30. Telegram From the Embassy in the Soviet Union to the Department of State1
1993. Yesterday evening at Bulganin’s reception I had a series of extremely interesting conversations with virtually all top leaders. In all my experience in this country I have never seen them so relaxed or forthcoming on variety of subjects. They answered individually, with apparent frankness, almost any questions that I asked them.
I shall deal with these questions in separate telegrams2 since they are in varying degrees of confidentiality. In general, however, since it is now apparent that Soviet leaders in private conversation are disposed to talk very much more frankly than in the past with foreign representatives here, I urge Dept to make every effort to avoid leaks which could only impair real possibilities of useful developments in this field.

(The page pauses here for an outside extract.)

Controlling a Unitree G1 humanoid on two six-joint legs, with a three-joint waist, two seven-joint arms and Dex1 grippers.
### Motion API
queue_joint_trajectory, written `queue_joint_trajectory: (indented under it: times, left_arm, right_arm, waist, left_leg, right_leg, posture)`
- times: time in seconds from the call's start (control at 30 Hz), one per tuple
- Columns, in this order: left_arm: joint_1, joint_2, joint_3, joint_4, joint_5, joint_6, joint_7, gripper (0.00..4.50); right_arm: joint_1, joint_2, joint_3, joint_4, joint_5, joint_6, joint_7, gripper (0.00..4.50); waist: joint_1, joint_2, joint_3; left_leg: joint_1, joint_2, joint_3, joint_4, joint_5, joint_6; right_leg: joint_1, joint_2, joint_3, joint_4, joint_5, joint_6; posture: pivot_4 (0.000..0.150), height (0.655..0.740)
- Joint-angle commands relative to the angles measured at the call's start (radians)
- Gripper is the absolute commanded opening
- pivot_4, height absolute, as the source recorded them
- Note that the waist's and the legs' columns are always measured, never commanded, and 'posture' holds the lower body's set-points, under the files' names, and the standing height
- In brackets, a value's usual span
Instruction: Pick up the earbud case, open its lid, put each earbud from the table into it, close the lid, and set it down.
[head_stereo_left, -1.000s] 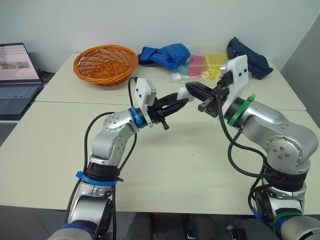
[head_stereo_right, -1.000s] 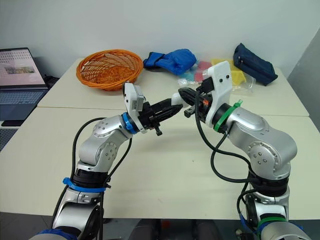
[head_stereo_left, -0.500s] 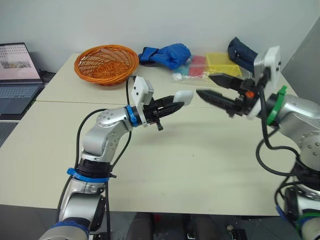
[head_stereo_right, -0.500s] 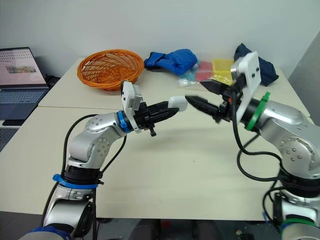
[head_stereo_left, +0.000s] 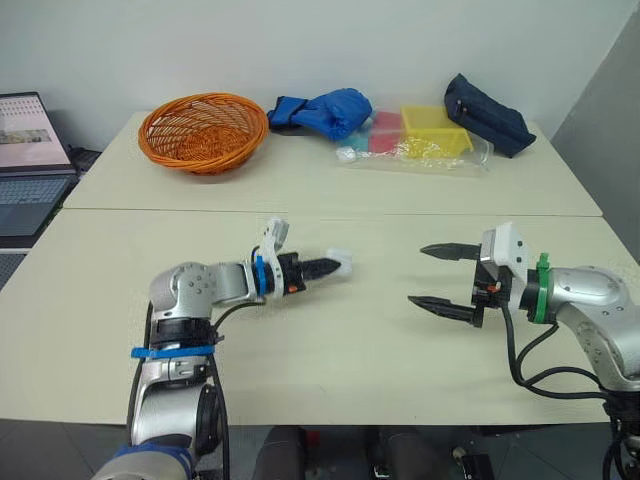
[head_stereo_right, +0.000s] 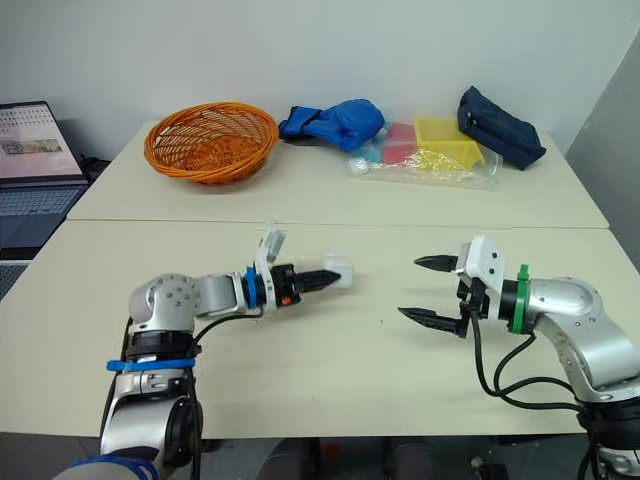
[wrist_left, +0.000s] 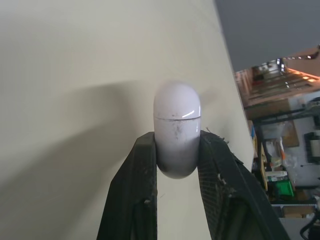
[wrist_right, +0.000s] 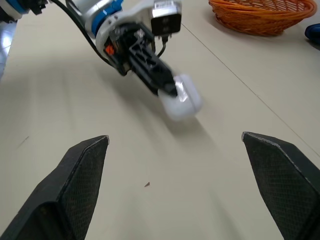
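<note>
Gripping the white earbud case (head_stereo_left: 342, 264) by its base, lid shut, the left gripper (head_stereo_left: 331, 267) holds it low near the middle of the desk (head_stereo_left: 350, 350). The case's rounded end points toward the right gripper (head_stereo_left: 416, 275), which hangs wide open, well apart.

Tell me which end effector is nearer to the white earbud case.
Left. The left end effector grips the earbud case between its fingers. The right end effector is open and stands apart from the case, on its right side, pointing toward it.
</note>
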Motion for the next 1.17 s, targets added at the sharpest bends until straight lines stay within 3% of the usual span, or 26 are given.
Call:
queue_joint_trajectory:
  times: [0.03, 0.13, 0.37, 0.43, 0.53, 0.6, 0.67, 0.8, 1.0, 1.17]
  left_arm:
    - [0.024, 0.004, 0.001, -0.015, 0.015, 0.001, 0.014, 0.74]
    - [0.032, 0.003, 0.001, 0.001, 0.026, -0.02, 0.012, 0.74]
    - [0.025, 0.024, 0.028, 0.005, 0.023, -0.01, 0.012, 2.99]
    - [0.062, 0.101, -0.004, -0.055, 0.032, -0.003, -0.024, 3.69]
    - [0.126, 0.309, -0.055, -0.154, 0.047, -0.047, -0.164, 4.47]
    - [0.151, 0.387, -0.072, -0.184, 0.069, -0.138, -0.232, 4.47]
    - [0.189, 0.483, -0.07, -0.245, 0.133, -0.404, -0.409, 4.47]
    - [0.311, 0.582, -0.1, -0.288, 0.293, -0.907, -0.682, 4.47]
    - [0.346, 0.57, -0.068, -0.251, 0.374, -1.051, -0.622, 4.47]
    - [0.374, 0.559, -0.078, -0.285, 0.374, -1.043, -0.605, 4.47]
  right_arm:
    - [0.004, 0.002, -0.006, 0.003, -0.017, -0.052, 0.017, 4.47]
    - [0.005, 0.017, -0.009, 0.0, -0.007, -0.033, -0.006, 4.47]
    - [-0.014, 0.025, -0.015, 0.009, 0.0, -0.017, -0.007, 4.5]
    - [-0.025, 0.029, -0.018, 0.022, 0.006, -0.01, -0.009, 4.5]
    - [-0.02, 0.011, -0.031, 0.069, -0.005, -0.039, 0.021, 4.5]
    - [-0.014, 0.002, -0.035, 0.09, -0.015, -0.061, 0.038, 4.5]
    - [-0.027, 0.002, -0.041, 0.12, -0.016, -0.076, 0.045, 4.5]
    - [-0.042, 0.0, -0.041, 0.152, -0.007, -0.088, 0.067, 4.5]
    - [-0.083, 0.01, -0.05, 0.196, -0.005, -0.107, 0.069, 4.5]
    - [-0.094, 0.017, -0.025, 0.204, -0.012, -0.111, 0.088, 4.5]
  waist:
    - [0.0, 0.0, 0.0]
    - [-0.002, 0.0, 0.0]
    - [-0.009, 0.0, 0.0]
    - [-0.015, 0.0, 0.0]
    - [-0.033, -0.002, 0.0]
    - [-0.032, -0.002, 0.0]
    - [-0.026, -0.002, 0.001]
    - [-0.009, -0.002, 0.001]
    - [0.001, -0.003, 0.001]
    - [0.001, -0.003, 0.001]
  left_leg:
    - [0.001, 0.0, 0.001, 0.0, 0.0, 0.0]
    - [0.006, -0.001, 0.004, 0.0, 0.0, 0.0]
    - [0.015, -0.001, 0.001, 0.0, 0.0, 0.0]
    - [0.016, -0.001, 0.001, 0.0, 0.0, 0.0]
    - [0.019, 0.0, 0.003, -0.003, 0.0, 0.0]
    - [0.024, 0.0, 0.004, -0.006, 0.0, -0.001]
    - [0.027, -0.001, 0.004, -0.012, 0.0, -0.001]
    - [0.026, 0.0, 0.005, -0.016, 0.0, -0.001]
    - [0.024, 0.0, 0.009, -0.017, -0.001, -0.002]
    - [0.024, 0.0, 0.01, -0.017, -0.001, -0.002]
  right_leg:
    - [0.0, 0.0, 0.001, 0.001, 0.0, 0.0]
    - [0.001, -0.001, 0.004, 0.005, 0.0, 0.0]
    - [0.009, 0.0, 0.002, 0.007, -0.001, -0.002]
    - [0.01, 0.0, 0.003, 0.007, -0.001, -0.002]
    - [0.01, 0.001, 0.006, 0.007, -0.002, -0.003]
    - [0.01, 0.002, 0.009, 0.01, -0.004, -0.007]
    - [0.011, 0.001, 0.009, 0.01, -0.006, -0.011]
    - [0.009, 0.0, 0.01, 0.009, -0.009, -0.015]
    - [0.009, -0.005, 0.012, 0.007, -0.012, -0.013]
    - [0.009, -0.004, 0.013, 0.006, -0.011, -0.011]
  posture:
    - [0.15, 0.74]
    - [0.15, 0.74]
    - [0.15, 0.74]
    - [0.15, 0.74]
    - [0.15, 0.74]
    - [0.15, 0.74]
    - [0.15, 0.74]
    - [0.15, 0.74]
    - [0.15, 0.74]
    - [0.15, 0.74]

All Soviet leaders with whom I talked, Khrushchev, Bulganin, Molotov, Malenkov and Mikoyan, expressed great satisfaction at [Page 66]President’s decision to run again,3 and repeatedly expressed their high regard for him and their belief in his genuine desire to work toward conditions of tranquility and peace throughout the world. I told them that while of course I had no direct information on subject, I was personally convinced that an important element in his decision was the feeling that the job of restoring some stability and tranquility to the world was still to be done and was a sign of his deep and genuine interest in working towards that end.
Bulganin and Khrushchev both said they had been favorably impressed by President’s message on disarmament4 and that while our views are still far apart they welcomed indication of movement in this field. I shall deal in separate message with views oft this subject and other foreign policy matters which Khrushchev expressed to me last night.